- What you are asked to do
Within the listing below, how many lines feature the word "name"? Reply with only that number.

- Record set

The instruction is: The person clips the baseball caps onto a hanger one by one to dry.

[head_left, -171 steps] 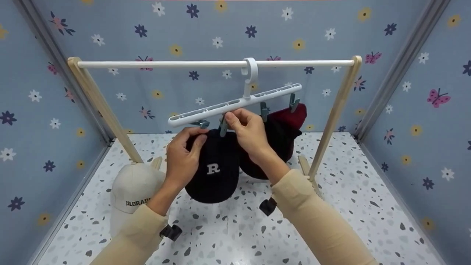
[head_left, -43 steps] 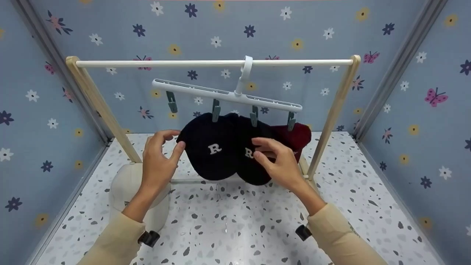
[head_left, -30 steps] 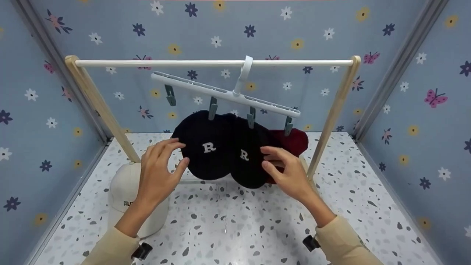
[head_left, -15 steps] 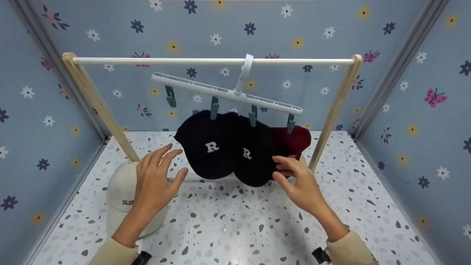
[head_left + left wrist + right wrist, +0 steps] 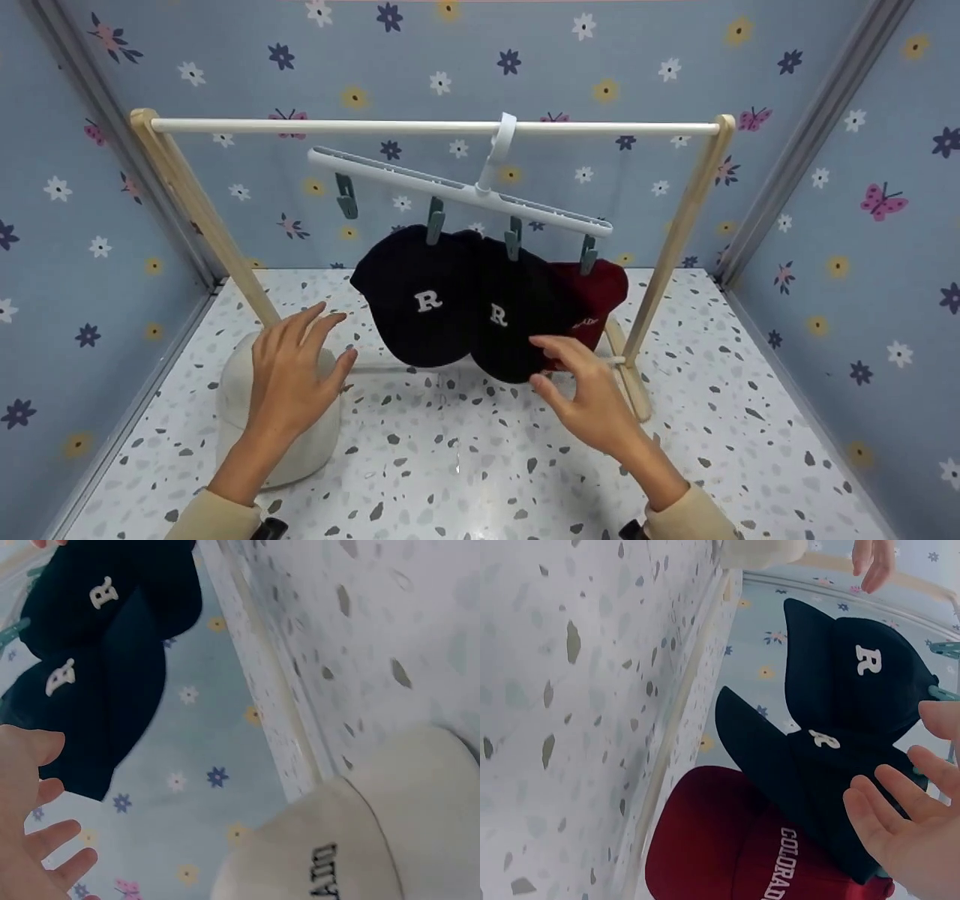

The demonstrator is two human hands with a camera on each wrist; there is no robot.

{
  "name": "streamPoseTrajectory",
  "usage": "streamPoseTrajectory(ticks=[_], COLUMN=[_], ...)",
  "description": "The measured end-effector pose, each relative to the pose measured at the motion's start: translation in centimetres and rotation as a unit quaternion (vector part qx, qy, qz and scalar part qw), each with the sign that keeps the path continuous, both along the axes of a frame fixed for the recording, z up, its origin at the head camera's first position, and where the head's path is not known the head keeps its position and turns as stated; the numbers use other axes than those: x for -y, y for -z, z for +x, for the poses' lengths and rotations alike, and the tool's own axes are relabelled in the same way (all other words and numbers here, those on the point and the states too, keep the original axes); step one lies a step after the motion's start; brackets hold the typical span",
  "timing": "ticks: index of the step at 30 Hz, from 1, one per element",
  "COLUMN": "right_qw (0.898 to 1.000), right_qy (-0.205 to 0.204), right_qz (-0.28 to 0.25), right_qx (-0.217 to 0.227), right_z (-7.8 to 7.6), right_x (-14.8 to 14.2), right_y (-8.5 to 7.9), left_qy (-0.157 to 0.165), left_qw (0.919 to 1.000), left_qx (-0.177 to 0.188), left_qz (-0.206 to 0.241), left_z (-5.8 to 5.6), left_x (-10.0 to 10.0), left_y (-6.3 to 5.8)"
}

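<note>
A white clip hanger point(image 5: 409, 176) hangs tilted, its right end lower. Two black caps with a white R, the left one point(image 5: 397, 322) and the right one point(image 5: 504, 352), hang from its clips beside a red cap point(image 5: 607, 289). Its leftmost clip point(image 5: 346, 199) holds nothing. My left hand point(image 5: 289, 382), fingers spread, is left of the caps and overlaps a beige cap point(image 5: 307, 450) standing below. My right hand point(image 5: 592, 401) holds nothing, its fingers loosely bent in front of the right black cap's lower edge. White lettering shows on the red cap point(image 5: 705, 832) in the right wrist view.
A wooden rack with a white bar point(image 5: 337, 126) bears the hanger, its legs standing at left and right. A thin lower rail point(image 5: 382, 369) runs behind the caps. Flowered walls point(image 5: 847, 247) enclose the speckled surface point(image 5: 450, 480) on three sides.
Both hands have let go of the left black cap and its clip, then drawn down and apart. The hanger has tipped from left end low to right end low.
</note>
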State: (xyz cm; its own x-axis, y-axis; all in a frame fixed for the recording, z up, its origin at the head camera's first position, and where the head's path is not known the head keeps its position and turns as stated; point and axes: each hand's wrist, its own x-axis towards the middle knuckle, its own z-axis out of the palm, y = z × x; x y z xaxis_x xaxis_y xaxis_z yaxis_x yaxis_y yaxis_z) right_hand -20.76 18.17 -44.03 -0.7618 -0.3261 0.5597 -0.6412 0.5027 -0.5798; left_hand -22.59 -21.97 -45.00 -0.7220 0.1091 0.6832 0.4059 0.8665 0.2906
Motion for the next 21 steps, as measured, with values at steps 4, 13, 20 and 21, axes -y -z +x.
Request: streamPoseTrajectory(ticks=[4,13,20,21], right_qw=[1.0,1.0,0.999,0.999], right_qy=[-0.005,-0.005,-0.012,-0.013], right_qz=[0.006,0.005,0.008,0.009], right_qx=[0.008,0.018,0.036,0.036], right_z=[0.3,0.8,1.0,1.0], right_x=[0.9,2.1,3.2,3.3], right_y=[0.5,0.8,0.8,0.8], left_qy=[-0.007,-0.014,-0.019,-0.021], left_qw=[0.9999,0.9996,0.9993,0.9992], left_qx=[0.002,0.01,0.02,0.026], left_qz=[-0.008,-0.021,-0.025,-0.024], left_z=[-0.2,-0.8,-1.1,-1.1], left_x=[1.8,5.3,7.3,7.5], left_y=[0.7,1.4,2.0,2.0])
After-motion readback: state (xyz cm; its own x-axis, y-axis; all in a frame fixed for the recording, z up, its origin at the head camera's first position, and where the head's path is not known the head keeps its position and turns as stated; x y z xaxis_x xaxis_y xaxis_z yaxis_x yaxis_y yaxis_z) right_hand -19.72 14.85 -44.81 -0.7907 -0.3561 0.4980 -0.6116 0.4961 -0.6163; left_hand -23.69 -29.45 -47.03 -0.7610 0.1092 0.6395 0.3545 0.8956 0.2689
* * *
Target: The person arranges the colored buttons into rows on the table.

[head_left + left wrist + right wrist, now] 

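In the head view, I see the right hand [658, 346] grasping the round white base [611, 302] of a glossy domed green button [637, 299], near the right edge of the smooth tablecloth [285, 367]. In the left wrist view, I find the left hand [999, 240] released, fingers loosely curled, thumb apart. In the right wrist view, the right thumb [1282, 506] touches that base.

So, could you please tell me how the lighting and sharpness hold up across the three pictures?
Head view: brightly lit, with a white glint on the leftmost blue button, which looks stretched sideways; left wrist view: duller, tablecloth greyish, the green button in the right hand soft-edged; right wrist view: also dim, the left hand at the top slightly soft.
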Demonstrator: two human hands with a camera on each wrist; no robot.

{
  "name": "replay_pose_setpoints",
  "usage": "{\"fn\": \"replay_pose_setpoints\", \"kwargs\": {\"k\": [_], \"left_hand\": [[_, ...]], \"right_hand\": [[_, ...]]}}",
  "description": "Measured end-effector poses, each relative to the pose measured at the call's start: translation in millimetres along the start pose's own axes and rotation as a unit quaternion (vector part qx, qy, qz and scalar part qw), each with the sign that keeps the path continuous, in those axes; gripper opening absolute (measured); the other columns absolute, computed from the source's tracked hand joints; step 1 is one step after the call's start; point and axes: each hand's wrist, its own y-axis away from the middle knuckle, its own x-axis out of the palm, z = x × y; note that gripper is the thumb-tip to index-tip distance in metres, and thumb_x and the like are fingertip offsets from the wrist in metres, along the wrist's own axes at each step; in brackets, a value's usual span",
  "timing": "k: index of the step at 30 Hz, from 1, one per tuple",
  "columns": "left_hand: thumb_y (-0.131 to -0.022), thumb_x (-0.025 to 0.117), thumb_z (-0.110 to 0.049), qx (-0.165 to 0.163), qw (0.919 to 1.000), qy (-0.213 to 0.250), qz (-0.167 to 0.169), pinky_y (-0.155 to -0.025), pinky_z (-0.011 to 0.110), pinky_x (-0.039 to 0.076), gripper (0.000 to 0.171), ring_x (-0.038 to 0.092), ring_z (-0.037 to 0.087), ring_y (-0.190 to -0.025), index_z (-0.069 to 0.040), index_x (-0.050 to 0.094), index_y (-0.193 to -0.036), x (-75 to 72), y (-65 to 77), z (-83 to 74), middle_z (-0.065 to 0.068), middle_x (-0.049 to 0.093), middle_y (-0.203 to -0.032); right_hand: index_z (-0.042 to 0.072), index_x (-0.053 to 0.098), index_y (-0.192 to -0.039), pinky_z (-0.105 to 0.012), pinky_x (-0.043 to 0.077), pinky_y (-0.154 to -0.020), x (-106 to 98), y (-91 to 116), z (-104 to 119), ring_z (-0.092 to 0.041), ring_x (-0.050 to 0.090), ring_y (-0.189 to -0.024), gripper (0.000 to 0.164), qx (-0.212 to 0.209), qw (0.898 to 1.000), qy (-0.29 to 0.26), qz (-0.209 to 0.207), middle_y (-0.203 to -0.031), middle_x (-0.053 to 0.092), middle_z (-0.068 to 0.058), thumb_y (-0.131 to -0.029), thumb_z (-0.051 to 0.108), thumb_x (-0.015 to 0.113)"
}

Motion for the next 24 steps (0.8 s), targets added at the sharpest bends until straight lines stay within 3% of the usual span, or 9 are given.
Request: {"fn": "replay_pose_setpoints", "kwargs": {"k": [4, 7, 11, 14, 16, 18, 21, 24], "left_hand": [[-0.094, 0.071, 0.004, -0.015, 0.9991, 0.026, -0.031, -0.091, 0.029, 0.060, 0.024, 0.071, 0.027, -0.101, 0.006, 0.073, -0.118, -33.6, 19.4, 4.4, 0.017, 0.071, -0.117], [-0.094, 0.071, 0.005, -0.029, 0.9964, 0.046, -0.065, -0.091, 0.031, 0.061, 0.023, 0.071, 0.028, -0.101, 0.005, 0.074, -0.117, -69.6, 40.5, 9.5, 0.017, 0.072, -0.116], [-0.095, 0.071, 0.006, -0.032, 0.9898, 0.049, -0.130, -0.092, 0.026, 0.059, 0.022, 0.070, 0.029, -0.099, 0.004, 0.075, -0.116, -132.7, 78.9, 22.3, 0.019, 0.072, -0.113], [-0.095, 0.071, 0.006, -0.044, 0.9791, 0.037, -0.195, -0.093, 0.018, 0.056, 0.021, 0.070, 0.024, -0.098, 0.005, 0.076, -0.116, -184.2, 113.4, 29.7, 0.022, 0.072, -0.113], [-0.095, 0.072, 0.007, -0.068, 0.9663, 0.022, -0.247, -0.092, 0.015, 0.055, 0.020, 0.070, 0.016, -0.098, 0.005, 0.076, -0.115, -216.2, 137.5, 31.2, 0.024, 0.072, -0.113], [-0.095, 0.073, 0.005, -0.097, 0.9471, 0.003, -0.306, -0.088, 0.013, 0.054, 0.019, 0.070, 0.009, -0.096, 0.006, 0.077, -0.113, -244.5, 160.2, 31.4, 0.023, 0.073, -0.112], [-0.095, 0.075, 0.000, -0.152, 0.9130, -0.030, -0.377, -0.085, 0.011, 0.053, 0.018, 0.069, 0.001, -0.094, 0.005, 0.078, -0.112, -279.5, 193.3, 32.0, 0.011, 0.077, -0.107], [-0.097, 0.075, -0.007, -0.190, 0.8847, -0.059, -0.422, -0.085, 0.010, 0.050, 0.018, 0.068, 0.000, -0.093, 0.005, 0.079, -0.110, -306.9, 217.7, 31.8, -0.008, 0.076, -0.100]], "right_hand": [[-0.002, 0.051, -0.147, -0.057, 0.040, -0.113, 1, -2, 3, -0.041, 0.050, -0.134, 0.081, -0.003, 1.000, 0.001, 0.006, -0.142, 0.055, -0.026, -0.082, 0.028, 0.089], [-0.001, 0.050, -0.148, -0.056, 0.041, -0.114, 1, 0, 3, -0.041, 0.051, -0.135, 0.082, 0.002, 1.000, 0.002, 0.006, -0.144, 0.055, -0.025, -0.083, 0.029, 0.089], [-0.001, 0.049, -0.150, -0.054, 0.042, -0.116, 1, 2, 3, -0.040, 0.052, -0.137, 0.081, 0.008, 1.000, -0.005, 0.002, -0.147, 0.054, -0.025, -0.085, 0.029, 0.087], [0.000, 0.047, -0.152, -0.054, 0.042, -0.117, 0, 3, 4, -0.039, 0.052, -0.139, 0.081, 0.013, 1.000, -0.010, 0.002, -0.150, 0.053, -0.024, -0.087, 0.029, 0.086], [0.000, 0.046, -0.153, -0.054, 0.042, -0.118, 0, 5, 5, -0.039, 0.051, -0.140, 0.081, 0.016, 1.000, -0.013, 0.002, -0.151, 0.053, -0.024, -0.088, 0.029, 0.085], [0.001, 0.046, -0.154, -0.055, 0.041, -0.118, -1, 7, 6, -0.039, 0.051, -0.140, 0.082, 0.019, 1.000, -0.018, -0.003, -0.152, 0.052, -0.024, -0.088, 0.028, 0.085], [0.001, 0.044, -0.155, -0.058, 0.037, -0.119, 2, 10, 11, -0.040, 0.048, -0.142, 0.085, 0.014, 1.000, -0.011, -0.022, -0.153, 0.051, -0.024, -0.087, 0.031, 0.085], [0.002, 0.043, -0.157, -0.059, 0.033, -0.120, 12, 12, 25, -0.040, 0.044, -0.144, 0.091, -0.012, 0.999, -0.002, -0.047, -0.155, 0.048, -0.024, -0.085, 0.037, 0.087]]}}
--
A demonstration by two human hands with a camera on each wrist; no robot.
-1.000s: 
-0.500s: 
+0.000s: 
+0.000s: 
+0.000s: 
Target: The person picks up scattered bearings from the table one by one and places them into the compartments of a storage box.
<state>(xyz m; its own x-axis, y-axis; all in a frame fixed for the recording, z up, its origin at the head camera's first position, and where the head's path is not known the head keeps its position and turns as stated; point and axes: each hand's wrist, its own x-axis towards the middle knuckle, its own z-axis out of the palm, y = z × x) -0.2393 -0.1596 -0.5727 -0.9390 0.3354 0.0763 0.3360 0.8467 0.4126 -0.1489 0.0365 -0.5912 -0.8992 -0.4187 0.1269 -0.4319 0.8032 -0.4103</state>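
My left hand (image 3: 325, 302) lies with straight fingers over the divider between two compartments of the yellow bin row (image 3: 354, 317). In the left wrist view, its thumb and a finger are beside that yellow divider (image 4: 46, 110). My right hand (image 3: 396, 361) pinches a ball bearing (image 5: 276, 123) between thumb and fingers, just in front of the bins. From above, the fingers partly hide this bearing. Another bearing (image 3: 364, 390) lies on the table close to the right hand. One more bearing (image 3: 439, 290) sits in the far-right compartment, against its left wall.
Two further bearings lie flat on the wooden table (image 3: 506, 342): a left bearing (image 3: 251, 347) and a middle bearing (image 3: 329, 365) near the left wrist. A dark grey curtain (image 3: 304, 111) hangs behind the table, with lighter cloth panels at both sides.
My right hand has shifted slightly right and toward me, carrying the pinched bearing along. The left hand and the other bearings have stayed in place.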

- Written answer
2